Now, having been involved in the natural health movement for over 15 years, I make exercise an important part my life. I work out at least four or five times a week, but it took me a while to get to this point.

I think that it’s because I knew that exercise was important, but I just didn’t realize how important it was. With every year, I tried new ways of incorporating exercise into my life, and most of them failed. Now, I focus mostly on weight lifting as my primary activity, but I also like to run.

I was able to incorporate exercise into my life when I realized what exercise could do for me.

1) Exercise prevents mental decline with age

New studies have shown that exercise helps brain development and prevents mental decline as we age. It also sharpens thinking and reduces mental fatigue. “There is no medicine or other intervention that appears to be nearly as effective as exercise” in maintaining or even bumping up a person’s cognitive capabilities, Dr. Hillman says. (From the book “The First 20 Minutes”).

2) Exercise is better than pills for reducing anxiety and restoring mood

Whenever I don’t exercise for two days or more in a row, I start feeling slightly depressed. I just have this mysterious feeling that I’m not my usual self. I then realize that it’s because I haven’t exercised!

Exercise helps the brain produce serotonine faster, and low levels of serotonin are associated with anxiety and depression. Therefore, some studies have shown that exercise can be as or more effective as antidepressants. Other “feel-good” hormones are also produced during exercise, helping you feel better emotionally.

3) Exercise reduces stress

This is a well-known benefit of exercise, but most people don’t know that it takes about six weeks to come into full effect. So, if you start a running routine, don’t expect to feel the rewards immediately. But after three to six weeks, you should notice a significant decrease in your levels of stress in your daily life. Powerful physiological changes will occur in your brain, and you’ll feel better than ever.

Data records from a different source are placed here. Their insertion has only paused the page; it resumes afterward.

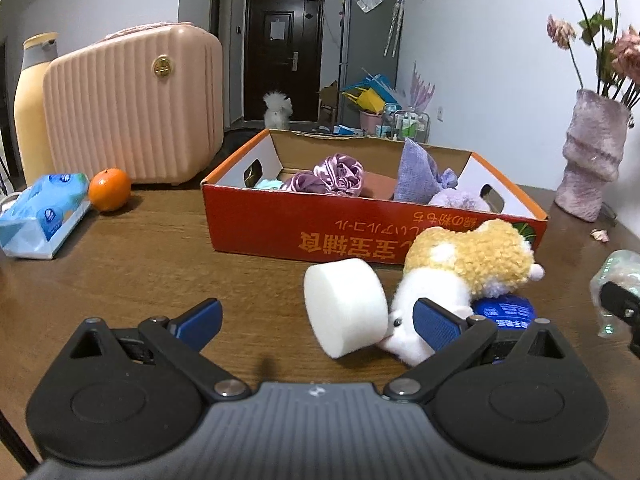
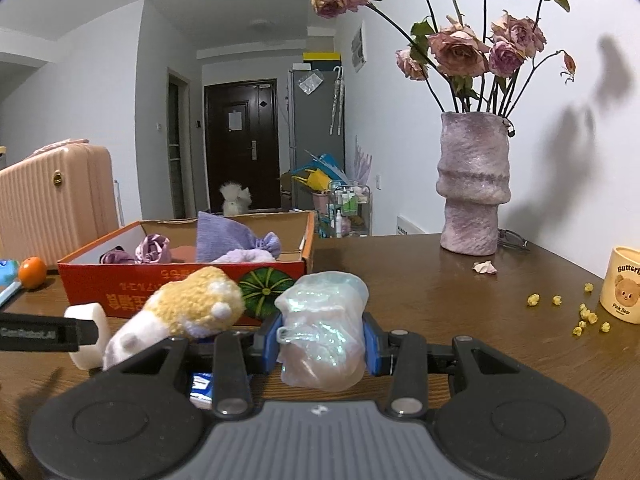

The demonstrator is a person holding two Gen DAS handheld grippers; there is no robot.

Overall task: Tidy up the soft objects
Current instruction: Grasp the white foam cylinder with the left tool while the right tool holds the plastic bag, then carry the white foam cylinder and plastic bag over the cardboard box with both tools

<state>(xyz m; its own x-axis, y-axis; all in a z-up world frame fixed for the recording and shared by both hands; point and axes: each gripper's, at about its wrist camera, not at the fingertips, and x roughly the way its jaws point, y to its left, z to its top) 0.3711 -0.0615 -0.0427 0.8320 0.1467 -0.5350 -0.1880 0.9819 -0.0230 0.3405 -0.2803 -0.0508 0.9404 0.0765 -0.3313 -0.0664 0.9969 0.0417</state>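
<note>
An orange cardboard box [image 1: 304, 236] on the wooden table holds purple soft things, among them a satin scrunchie [image 1: 340, 174] and a lavender pouch [image 1: 416, 172]. In front of it lie a white foam cylinder [image 1: 346, 308] and a yellow-and-white plush toy [image 1: 468, 264]. My left gripper [image 1: 316, 322] is open, its jaws on either side of the foam cylinder and the plush's white end. My right gripper [image 2: 322, 340] is shut on an iridescent translucent soft pouch [image 2: 324, 332], held just above the table right of the box [image 2: 184, 284]. The plush [image 2: 188, 312] lies left of it.
A pink ribbed case [image 1: 136, 108], a yellow bottle [image 1: 32, 100], an orange [image 1: 109, 189] and a tissue pack [image 1: 40, 216] stand at the left. A purple vase [image 2: 472, 184] of dried roses and a cream cup [image 2: 624, 284] with scattered yellow bits stand at the right. A blue round lid [image 1: 506, 312] lies under the plush.
</note>
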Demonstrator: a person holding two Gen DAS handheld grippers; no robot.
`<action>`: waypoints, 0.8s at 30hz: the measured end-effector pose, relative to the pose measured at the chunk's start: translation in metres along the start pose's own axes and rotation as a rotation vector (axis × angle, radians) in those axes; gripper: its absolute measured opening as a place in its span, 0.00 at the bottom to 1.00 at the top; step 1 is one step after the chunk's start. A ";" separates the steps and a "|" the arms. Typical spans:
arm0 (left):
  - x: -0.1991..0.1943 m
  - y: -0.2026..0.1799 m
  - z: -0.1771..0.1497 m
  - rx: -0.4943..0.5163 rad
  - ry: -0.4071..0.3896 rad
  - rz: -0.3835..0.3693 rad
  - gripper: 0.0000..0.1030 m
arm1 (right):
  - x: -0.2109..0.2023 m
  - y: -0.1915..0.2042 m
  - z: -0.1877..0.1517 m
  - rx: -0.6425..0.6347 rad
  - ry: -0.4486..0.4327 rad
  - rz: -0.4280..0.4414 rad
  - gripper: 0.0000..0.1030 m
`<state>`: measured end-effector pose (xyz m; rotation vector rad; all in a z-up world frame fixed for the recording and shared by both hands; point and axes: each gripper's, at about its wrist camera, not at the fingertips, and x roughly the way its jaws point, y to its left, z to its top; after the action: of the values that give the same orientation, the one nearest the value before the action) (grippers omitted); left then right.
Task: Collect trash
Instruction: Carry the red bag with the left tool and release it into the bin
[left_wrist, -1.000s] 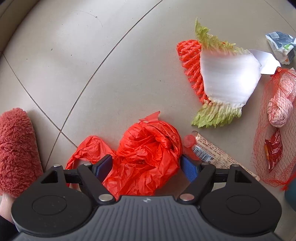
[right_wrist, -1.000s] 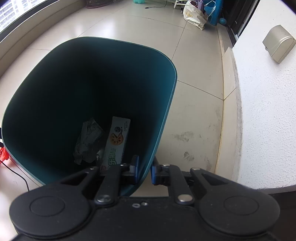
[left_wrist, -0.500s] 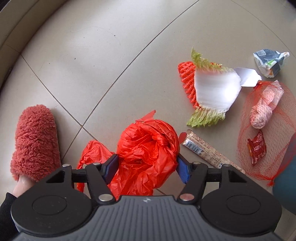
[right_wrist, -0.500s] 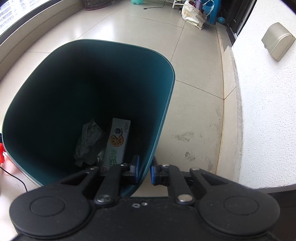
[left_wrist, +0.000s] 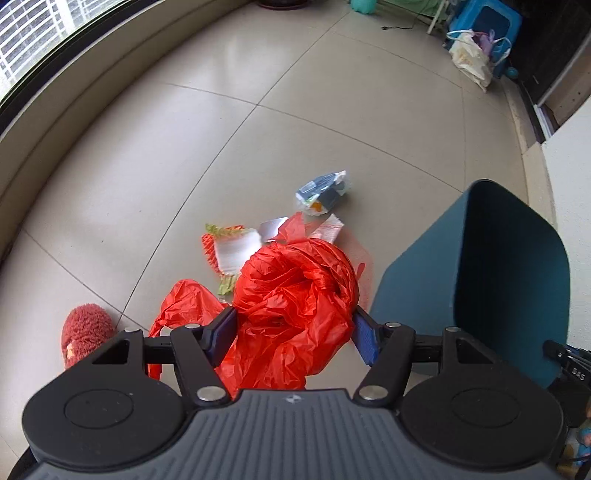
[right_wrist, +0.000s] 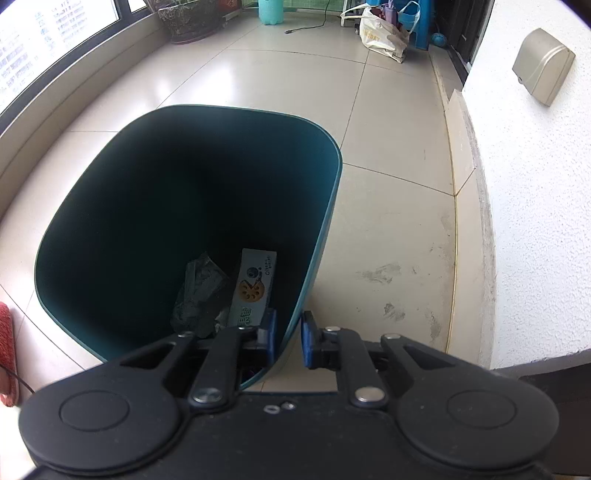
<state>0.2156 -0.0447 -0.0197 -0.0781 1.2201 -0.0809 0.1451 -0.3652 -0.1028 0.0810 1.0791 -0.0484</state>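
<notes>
My left gripper (left_wrist: 295, 332) is shut on a crumpled red plastic bag (left_wrist: 295, 291) and holds it above the floor, left of the teal trash bin (left_wrist: 480, 280). My right gripper (right_wrist: 288, 338) is shut on the near rim of the same bin (right_wrist: 317, 236), one finger inside and one outside. Inside the bin lie a crumpled grey wrapper (right_wrist: 199, 291) and a white carton (right_wrist: 253, 288). On the floor beyond the bag lie a cabbage leaf with white foam and orange netting (left_wrist: 229, 247) and a crumpled blue-white packet (left_wrist: 323, 192).
A red fuzzy slipper (left_wrist: 86, 332) is at the lower left. A white wall (right_wrist: 535, 221) and a raised ledge run along the right of the bin. Bags and a blue stool (left_wrist: 480, 48) stand far back. A window sill curves along the left.
My left gripper has lifted the red bag off the floor and tilted up, so the bin and the room came into view. The right gripper has tilted up slightly, still on the rim.
</notes>
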 end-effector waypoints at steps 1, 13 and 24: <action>-0.009 -0.017 0.003 0.033 -0.010 -0.028 0.63 | 0.000 -0.001 0.000 0.007 0.000 0.002 0.12; 0.022 -0.188 0.022 0.347 0.014 -0.207 0.63 | 0.003 -0.001 0.001 0.019 -0.002 -0.005 0.11; 0.124 -0.240 0.022 0.410 0.122 -0.171 0.64 | 0.003 -0.006 0.001 -0.057 0.002 0.038 0.14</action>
<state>0.2742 -0.2958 -0.1031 0.1830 1.2948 -0.4887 0.1472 -0.3711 -0.1055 0.0500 1.0799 0.0163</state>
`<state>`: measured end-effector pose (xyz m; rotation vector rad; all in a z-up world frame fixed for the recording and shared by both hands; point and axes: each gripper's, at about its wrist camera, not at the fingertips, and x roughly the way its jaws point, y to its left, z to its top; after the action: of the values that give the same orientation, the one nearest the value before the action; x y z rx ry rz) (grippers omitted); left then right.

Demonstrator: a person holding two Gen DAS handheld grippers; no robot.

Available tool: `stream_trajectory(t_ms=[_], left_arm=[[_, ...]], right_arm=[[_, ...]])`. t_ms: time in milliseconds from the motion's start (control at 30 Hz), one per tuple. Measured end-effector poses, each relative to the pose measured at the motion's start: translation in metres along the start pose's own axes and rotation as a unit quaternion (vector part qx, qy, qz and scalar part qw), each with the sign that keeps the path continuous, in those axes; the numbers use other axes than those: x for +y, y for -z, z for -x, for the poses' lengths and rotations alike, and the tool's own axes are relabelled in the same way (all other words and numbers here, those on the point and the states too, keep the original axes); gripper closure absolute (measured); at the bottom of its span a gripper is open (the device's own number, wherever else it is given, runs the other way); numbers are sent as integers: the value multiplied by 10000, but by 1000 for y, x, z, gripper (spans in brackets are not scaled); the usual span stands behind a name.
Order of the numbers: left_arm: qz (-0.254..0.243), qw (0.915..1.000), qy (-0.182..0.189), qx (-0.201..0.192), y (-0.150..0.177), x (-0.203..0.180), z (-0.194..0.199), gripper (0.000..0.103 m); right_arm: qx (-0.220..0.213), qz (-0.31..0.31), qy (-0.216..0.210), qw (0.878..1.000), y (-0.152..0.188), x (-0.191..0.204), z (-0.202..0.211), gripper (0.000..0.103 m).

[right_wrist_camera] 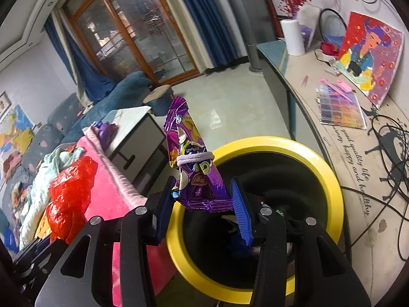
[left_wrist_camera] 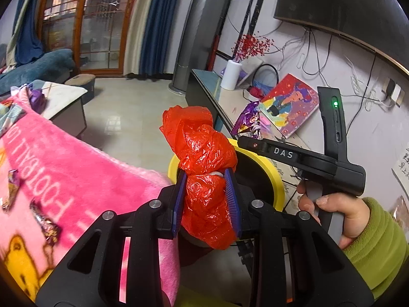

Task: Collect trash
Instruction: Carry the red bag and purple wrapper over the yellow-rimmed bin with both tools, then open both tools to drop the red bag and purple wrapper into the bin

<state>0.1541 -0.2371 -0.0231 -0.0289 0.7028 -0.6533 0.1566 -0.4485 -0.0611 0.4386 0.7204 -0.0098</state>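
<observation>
My left gripper (left_wrist_camera: 205,176) is shut on a crumpled red plastic bag (left_wrist_camera: 202,138), which bulges above and below the blue pads. It hangs just in front of the rim of a yellow bin with a black inside (left_wrist_camera: 276,179). My right gripper (right_wrist_camera: 203,181) is shut on the bottom of a purple snack bag (right_wrist_camera: 189,153) with a hair tie around it. It holds the bag upright over the near left rim of the yellow bin (right_wrist_camera: 319,158). The red bag (right_wrist_camera: 69,192) shows at the left of the right wrist view. Small candy wrappers (left_wrist_camera: 46,222) lie on a pink blanket.
The pink blanket (left_wrist_camera: 76,168) covers the surface left of the bin. A low bench (right_wrist_camera: 301,89) on the right carries a painting (right_wrist_camera: 368,51), a white vase (right_wrist_camera: 294,35), a bead tray and cables. A hand in a green sleeve (left_wrist_camera: 332,212) grips the right tool.
</observation>
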Motion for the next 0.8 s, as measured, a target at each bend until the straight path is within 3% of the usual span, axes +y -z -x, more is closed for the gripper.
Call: stream_trajectory(t_ms=[567, 667, 800], left_arm=[[-8, 9985, 333, 434, 1, -10, -60, 79], [43, 9981, 358, 497, -1, -9, -71, 65], [158, 9984, 341, 425, -6, -5, -74, 37]], right_arm=[[336, -797, 324, 9957, 8, -65, -22, 57], [344, -946, 349, 9943, 8, -74, -23, 52], [303, -1035, 422, 9933, 6, -81, -20, 48]])
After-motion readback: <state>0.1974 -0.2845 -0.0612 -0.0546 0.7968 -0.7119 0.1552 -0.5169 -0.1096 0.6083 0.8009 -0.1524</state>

4) Exercise prevents cancer

A recent study done in Finland showed that jogging is more effective than other leisure activities, such as walking, in preventing cancer.This was after accounting for cigarette smoking, fiber and fat intake, age, and other health related variables. Men who jogged or otherwise exercised intensely for at least thirty minutes a day had a 50% reduction in the risk of dying prematurely from cancer. (Source: http://bjsm.bmj.com/content/early/2009/07/28/bjsm.2008.056713.abstract)

5) Exercise increases metabolism

The word “metabolism” is misused to no end in natural health circles, as it seems that every company wants you to believe they have the one food that will increase your metabolism. But “metabolism” only means how many calories you burn in a day, and how fast you burn those calories.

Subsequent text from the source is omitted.